The village is also home to a historic mill. Officially known as the Saddle Rock Grist Mill, it was built circa 1700 and is located inside a small cove that opens onto Little Neck Bay off Long Island Sound. The mill is listed in the National Register of Historic Places and is the oldest continually operating tidal grist mill in the United States. The mill is now owned and operated by Nassau County as a working museum open to the public. The mill has been restored to its mid-19th-century appearance and is located on Grist Mill Lane in Saddle Rock.

The first Mayor of Saddle Rock was Roswell Eldridge, who was appointed "Acting Mayor" after he had incorporated his own private estate as the Village of Saddle Rock in 1911.

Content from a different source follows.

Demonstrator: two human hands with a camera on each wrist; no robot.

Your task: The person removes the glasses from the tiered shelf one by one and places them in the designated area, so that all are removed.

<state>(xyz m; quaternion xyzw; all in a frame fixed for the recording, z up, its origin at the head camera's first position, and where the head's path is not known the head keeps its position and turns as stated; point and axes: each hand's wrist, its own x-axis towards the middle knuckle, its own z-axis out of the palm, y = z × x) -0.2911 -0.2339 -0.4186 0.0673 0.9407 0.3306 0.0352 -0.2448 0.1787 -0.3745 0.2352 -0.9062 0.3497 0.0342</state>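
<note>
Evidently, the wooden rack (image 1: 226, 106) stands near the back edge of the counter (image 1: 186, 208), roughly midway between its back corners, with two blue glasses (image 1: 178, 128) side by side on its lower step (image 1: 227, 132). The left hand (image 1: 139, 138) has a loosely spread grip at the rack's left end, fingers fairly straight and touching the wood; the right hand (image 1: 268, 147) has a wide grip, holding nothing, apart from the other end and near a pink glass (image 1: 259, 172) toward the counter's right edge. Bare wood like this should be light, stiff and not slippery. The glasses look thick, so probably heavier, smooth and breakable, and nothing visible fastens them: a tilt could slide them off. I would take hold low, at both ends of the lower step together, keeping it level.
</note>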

In 1926, Eldridge's wife, Louise Udall Skidmore Eldridge, officially became the first female Mayor of Saddle Rock, and reportedly the first female Mayor in the state of New York. Louise Eldridge served as Mayor from 1926 until her death in 1947. She was also the last private individual to own the grist mill.

Geography 

According to the United States Census Bureau, the village has a total area of , of which   is land and , or 7.69%, is water.

Demographics

As of the census of 2000, there were 791 people, 265 households, and 236 families residing in the village. The population density was 3,239.8 people per square mile (1,272.5/km2). There were 275 housing units at an average density of 1,126.4 per square mile (442.4/km2). The racial makeup of the village was 90.39% White, 0.76% African American, 6.19% Asian, 1.01% from other races, and 1.64% from two or more races. Hispanic or Latino of any race were 1.77% of the population.

Ancestries: Russian (10.5%), United States (9.7%), Arab (9.4%), Polish (5.8%), Hungarian (2.0%), Lithuanian (1.9%).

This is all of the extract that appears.